Título: Suíça cria impasse que pode anular ações contra Maluf
Autor: Fausto Macedo
Fonte: O Estado de São Paulo, 18/10/2005, Nacional, p. A12

Um impasse envolvendo a Justiça e a Procuradoria da República pode levar à anulação dos processos criminais contra Paulo Maluf - inclusive a ação penal que o levou para a prisão federal - e isolar num beco sem saída todos os acordos de âmbito internacional que o Brasil firmou com a Suíça em busca da repatriação de fortunas ilícitas de empresários e políticos envolvidos em corrupção. O tumulto chegou ao Tribunal Regional Federal, que determinou a imediata retirada dos documentos bancários suíços dos autos de um processo contra o ex-prefeito - os papéis comprovam a fortuna do ex-prefeito na Suíça e dão base à acusação por crime contra o sistema financeiro (evasão), lavagem de dinheiro e sonegação que Maluf responde na 2.ª Vara Federal.

A ordem para o desentranhamento da papelada foi tomada dia 10 pelo juiz federal Higino Cinacchi, convocado como relator no TRF. Ele atendeu liminarmente mandado de segurança da Procuradoria contra decisão da juíza Silvia Rocha, da 2.ª Vara, que havia rejeitado taxativamente a exclusão dos extratos que incriminam Maluf e a mulher dele, Sylvia. O juiz Cinacchi mandou lacrar e guardar em cofre a papelada "até nova determinação".

A origem da confusão está na advertência, feita em julho de 2004 pelo Tribunal de Genebra, para que a Justiça brasileira não faça uso daquele acervo em processo sobre evasão fiscal - conduta que a Corte suíça não reconhece como delito penal.

Recentemente, em 13 de setembro, o Escritório Federal de Justiça da Suíça enviou "nota verbal" à Embaixada do Brasil em Berna, estipulando prazo até 4 de outubro para que as autoridades brasileiras fizessem prova da efetiva retirada dos documentos da ação penal.

O Ministério Público Federal temia que, se a imposição da Suíça fosse ignorada, as autoridades daquele país cumpririam a ameaça de não mais colaborar com investigações sobre desvio de recursos públicos - bloqueando a remessa de documentos e outras provas.

Sob pressão, a Procuradoria Federal pediu a exclusão dos papéis que Genebra mandou e que dão suporte aos processos contra Maluf. São duas ações criminais em curso contra o ex-prefeito. Uma versa especificamente sobre o dinheiro na Suíça. A outra ação é sobre a conta Chanani, US$ 161 milhões ilícitos nos EUA. Integram os dois processos os documentos suíços.

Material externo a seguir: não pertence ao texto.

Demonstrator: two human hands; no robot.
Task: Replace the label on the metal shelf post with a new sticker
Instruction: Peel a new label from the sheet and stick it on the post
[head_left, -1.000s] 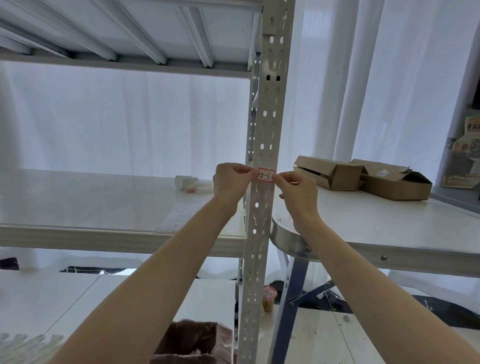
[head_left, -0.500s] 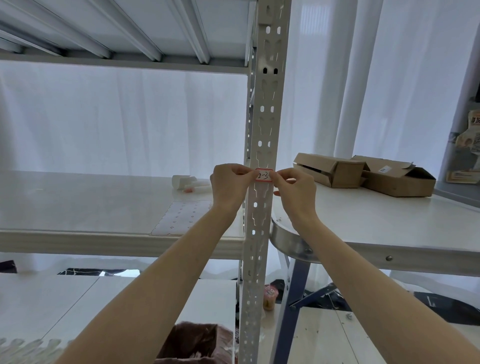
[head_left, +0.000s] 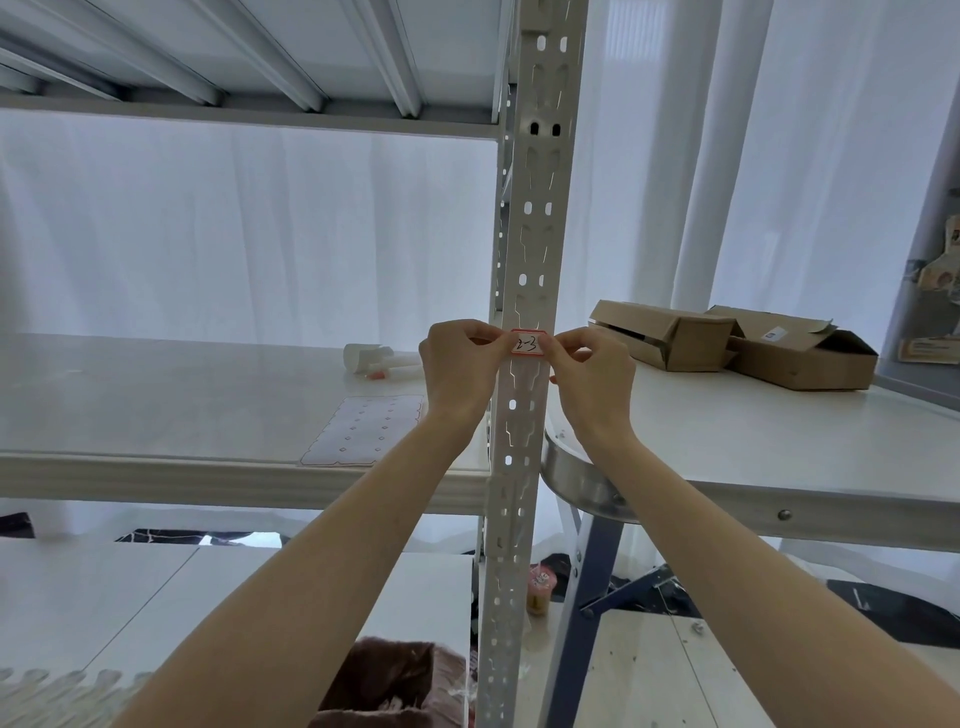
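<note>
A perforated grey metal shelf post (head_left: 530, 234) runs top to bottom through the middle of the view. A small white sticker with a red border and handwritten "2-3" (head_left: 529, 344) lies flat across the post's face. My left hand (head_left: 460, 364) pinches the sticker's left end and my right hand (head_left: 592, 374) pinches its right end, one on each side of the post. A sticker sheet with its labels removed (head_left: 363, 431) lies on the shelf to the left.
A white shelf board (head_left: 156, 405) carries white bottles (head_left: 374, 358) behind the sheet. Right of the post, a round white table (head_left: 779, 441) holds two open cardboard boxes (head_left: 737, 345). A brown bag (head_left: 395, 680) and a small jar (head_left: 540, 590) sit on the floor below.
Both hands stay on the sticker at the post. The view has shifted slightly and the sticker now sits flatter and more centred on the post's face.
</note>
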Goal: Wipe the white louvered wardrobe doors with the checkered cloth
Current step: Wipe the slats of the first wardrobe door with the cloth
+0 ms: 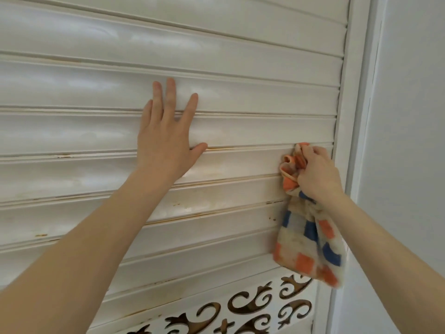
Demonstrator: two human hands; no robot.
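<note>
Two hands up | left hand flat, spread, bracing louvered door | right hand grips bunched checkered cloth | advise: press into stained grooves, full length.

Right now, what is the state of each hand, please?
Left hand: open, fingers flat on the door.
Right hand: closed, holding the cloth against the door.

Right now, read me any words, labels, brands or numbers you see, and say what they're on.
None readable. The louvered door is plain white slats, the cutout panel below shows only scroll ornament, and the checkered cloth in the right hand shows coloured squares, no tag.
</note>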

O pedido da Procuradoria foi rejeitado pela juíza Silvia. A Procuradoria recorreu ao TRF, alegando "ato ilegal e abusivo". O TRF cedeu e mandou retirar os documentos. O juiz Cinacchi avaliou que "não havendo pronta providência há possibilidade de reflexos nocivos às relações internacionais, a outras investigações e ao caso concreto, pois a manutenção do documento suíço nos autos da ação poderá vir a caracterizar prova ilícita".

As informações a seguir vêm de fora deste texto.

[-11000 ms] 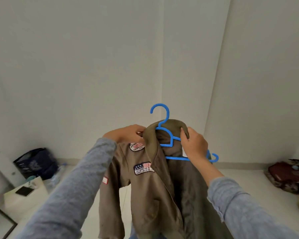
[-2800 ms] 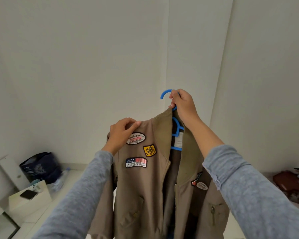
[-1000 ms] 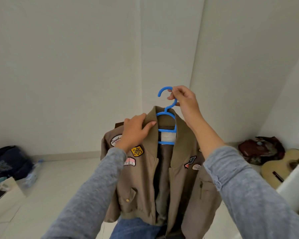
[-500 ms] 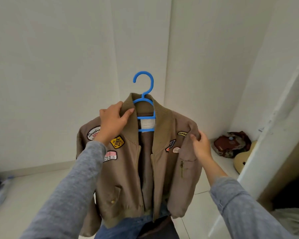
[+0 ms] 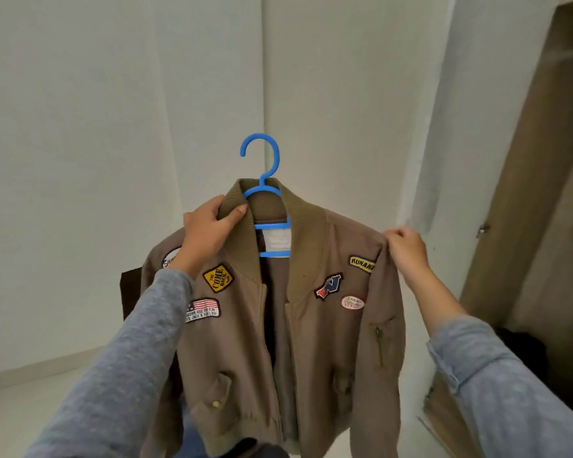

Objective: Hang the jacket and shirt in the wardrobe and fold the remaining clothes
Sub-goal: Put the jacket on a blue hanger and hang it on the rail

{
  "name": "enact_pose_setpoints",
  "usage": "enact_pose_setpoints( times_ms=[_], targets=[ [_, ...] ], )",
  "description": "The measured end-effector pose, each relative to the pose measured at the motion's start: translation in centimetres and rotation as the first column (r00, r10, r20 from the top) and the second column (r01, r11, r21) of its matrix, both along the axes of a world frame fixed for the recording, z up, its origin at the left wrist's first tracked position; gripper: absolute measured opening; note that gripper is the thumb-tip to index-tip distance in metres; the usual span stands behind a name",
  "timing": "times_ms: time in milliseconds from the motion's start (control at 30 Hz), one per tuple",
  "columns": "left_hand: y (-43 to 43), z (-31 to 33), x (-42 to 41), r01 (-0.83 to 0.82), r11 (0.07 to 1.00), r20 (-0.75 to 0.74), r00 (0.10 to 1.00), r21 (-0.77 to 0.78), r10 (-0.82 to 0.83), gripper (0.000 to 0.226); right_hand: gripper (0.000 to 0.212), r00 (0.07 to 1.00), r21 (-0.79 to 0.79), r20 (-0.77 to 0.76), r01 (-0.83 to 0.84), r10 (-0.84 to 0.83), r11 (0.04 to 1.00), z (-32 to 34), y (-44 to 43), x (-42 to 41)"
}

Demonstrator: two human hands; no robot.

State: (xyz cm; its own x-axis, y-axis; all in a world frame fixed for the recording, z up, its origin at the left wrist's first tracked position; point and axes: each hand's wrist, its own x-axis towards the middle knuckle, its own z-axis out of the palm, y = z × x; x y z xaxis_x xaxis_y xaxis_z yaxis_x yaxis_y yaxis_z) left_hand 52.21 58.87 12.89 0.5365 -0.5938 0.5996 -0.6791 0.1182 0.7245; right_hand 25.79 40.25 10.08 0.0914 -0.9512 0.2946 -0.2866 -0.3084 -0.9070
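Observation:
A brown bomber jacket (image 5: 315, 332) with several sewn patches hangs open-fronted on a blue plastic hanger (image 5: 262, 166), held up in front of me. My left hand (image 5: 209, 231) grips the collar on the jacket's left side, thumb over the ribbed edge beside the hanger. My right hand (image 5: 406, 244) pinches the jacket's right shoulder seam. The hanger's hook stands free above the collar, touching nothing. The shirt is not in view.
The wardrobe (image 5: 540, 206) stands at the right with its wood-toned interior showing and a dark heap (image 5: 526, 355) low inside. White walls (image 5: 113, 160) meet in a corner behind the jacket. Pale floor (image 5: 30, 418) shows at the lower left.
The view has swung right, bringing the wardrobe closer. My right hand moved up from the jacket's chest to its shoulder seam. The left hand keeps its hold on the collar.

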Motion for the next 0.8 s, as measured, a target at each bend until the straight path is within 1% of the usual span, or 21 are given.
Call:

Cinacchi considerou que "há relevância nos fundamentos do pedido, já que se criou situação de desencontro diplomático entre Estados soberanos, o que se revela bastante sério na medida em que o Brasil pode vir a ser considerado violador do acordo de cooperação". Advertiu que "as conseqüências poderão gerar prejuízos não só na área diplomática, como em apurações outras que possam vir a necessitar de informes da Suíça".

REQUISITOS LEGAIS: Ao indeferir o pedido da Procuradoria da República de exclusão dos papéis bancários suíços, a juíza Silvia Rocha, da 2.ª Vara Federal, alertou que a medida equivaleria "na prática a retroceder à situação anterior à do recebimento da denúncia". Para ela, "sem os documentos não há sustentáculo à imputação de fato criminoso contra os acusados". Isso abriria caminho para a defesa tentar anular as ações contra Paulo Maluf.

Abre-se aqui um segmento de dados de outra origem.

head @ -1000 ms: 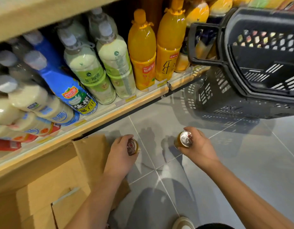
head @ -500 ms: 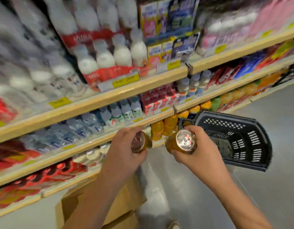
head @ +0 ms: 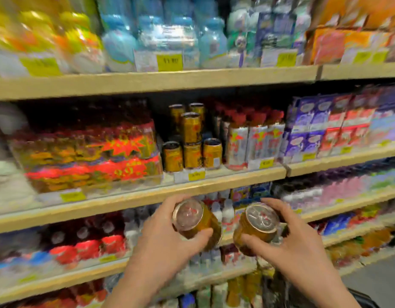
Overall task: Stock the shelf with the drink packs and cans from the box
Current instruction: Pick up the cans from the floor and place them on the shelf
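Head view, frame motion-blurred. Left hand (head: 163, 241) wrapped around a gold can (head: 193, 220), thumb across its front, silver lid tipped toward the camera. Right hand (head: 296, 247) gripping a second gold can (head: 256, 227) the same way, fingers over the far rim, thumb underneath. The two cans sit side by side, close but not touching, held in front of the lip of the wooden shelf (head: 147, 198). On that shelf just above the hands: a cluster of matching gold cans (head: 192, 150), three along the front, more stacked on top and behind. Left of the cluster, shrink-wrapped multipacks (head: 92, 156) in red and gold. Right of it, tall silver cans with red tops (head: 254, 141). Yellow price tag (head: 196, 175) on the shelf edge below the cluster. Box not in view.
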`<state>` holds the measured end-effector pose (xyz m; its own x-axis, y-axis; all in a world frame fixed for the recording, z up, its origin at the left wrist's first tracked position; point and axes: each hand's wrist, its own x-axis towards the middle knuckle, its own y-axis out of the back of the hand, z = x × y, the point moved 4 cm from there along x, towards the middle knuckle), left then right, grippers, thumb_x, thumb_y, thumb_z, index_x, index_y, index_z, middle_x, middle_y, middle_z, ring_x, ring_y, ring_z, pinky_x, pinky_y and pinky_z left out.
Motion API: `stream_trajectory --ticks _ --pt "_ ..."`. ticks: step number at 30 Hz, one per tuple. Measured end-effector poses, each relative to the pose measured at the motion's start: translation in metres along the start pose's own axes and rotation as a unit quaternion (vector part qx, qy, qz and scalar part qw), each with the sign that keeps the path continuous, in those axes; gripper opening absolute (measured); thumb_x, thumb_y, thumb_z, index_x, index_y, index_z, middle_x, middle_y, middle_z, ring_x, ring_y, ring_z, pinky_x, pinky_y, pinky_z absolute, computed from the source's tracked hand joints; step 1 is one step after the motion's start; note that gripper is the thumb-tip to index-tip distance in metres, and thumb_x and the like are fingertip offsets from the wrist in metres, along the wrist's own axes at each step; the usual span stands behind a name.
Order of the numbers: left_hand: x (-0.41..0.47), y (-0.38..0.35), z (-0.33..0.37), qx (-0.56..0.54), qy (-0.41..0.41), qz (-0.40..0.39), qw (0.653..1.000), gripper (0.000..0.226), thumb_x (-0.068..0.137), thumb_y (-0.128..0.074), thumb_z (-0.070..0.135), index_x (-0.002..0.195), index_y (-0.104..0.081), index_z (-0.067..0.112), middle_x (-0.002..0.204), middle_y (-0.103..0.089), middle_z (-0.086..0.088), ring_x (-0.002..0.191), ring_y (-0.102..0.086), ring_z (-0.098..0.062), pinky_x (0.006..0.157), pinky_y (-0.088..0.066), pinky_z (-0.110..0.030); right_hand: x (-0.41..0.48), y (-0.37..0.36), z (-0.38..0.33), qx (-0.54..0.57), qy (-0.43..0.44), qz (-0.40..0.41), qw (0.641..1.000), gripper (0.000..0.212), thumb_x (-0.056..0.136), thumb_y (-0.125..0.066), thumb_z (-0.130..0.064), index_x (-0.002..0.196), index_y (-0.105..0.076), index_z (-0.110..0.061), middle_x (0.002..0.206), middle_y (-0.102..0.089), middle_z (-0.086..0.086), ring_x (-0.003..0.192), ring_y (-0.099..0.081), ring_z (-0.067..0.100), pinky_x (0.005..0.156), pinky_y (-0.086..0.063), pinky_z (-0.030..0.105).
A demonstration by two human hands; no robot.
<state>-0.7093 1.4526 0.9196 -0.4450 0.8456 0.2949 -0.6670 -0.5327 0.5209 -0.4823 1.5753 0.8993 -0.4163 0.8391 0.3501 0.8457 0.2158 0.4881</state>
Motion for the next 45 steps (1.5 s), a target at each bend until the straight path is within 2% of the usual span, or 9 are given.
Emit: stream_trajectory --ticks 6,10,16,22,25,28,30,38,45 --pt "0.02 0.041 0.018 0.001 -0.055 0.045 0.998 0.064 0.061 -0.074 0.067 0.119 -0.046 0.065 0.114 -0.047 0.052 0.104 -0.047 0.027 0.07 -0.039 0.005 0.029 -0.001 -0.053 -0.006 0.04 -0.011 0.999 0.066 0.057 -0.086 -0.063 0.109 -0.047 -0.071 0.112 -0.057 -0.049 0.101 -0.055 -0.025 0.071 -0.044 0.0" --pt "0.038 0.053 0.014 0.007 -0.064 0.049 0.997 0.071 0.062 -0.073 0.069 0.127 -0.048 0.058 0.117 -0.05 0.044 0.106 -0.047 0.025 0.077 -0.045 -0.004 0.048 -0.008 -0.067 -0.004 0.054 -0.011 0.998 0.063 0.059 -0.088 -0.059 0.11 -0.051 -0.069 0.112 -0.06 -0.045 0.101 -0.059 -0.019 0.073 -0.047 0.001" --pt "0.056 0.059 0.003 0.025 -0.049 0.076 0.996 0.081 0.058 -0.067 0.076 0.134 -0.044 0.058 0.128 -0.048 0.038 0.114 -0.046 0.018 0.086 -0.04 -0.01 0.104 -0.017 -0.068 -0.022 0.067 -0.006 0.997 0.063 0.064 -0.085 -0.063 0.118 -0.054 -0.053 0.11 -0.065 -0.035 0.102 -0.061 -0.013 0.075 -0.051 0.011" --pt "0.074 0.062 -0.001 0.05 -0.022 0.125 0.991 0.079 0.061 -0.072 0.071 0.134 -0.046 0.058 0.126 -0.054 0.036 0.111 -0.052 0.016 0.09 -0.049 -0.016 0.191 -0.025 -0.067 -0.053 0.102 0.001 0.993 0.07 0.072 -0.085 -0.057 0.13 -0.048 -0.043 0.106 -0.053 -0.037 0.093 -0.048 -0.034 0.069 -0.041 -0.004" --pt "0.08 0.063 0.001 0.065 -0.017 0.152 0.986 0.076 0.058 -0.072 0.072 0.129 -0.047 0.061 0.125 -0.052 0.039 0.113 -0.047 0.022 0.085 -0.041 -0.008 0.226 -0.034 -0.063 -0.072 0.108 0.002 0.992 0.065 0.076 -0.084 -0.055 0.128 -0.05 -0.038 0.104 -0.054 -0.033 0.09 -0.058 -0.016 0.065 -0.042 0.003" --pt "0.084 0.062 0.006 0.091 -0.016 0.161 0.983 0.069 0.058 -0.07 0.074 0.122 -0.044 0.068 0.122 -0.049 0.044 0.113 -0.043 0.026 0.081 -0.038 -0.003 0.253 -0.047 -0.06 -0.107 0.101 -0.003 0.989 0.066 0.08 -0.082 -0.053 0.132 -0.06 -0.017 0.113 -0.063 -0.006 0.109 -0.06 0.014 0.078 -0.044 0.024" --pt "0.085 0.062 0.008 0.103 -0.015 0.16 0.982 0.068 0.061 -0.072 0.072 0.123 -0.045 0.066 0.121 -0.049 0.045 0.113 -0.042 0.027 0.08 -0.037 -0.002 0.264 -0.055 -0.061 -0.117 0.098 -0.008 0.988 0.054 0.081 -0.082 -0.047 0.12 -0.065 -0.015 0.1 -0.065 0.002 0.105 -0.064 0.026 0.074 -0.043 0.031" --pt "0.084 0.063 0.013 0.126 -0.02 0.155 0.98 0.073 0.062 -0.072 0.072 0.128 -0.043 0.065 0.121 -0.042 0.052 0.116 -0.039 0.025 0.082 -0.037 -0.004 0.279 -0.078 -0.059 -0.134 0.052 -0.032 0.989 0.08 0.093 -0.072 -0.038 0.156 -0.035 -0.006 0.147 -0.05 0.024 0.139 -0.042 0.039 0.101 -0.043 0.039" --pt "0.088 0.065 0.015 0.135 -0.019 0.154 0.979 0.074 0.064 -0.072 0.071 0.13 -0.039 0.065 0.12 -0.042 0.05 0.117 -0.038 0.024 0.082 -0.035 -0.004 0.277 -0.08 -0.064 -0.213 0.034 -0.065 0.974 0.077 0.098 -0.064 -0.042 0.157 -0.03 -0.006 0.154 -0.04 0.024 0.136 -0.046 0.039 0.098 -0.047 0.04"
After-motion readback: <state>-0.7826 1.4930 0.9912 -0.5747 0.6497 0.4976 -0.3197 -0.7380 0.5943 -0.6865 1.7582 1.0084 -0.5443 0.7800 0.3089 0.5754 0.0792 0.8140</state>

Silvia destacou, em seu despacho: "A partir do momento em que o titular da ação penal, no caso, o Ministério Público Federal, propõe a ação instruindo-a com documentos e o juiz recebe a denúncia oferecida, consideram que a mesma atende aos requisitos legais, dentre os quais o de estar amparado por peças de informação hábeis a caracterizar a materialidade do crime, não há possibilidade de retroceder nessa decisão."

"Por mais que se compreenda e respeite a posição do governo suíço, o fato é que no Brasil também existem leis que devem ser cumpridas", anotou a magistrada Silvia Rocha. "É evidente que este juízo não pretende causar nenhuma polêmica ou embaraço às relações internacionais de cooperação. Porém, é necessário que se frise que ao magistrado, em primeiro lugar e como obrigação inalienável, está a de fazer cumprir a Constituição e as leis de seu próprio país."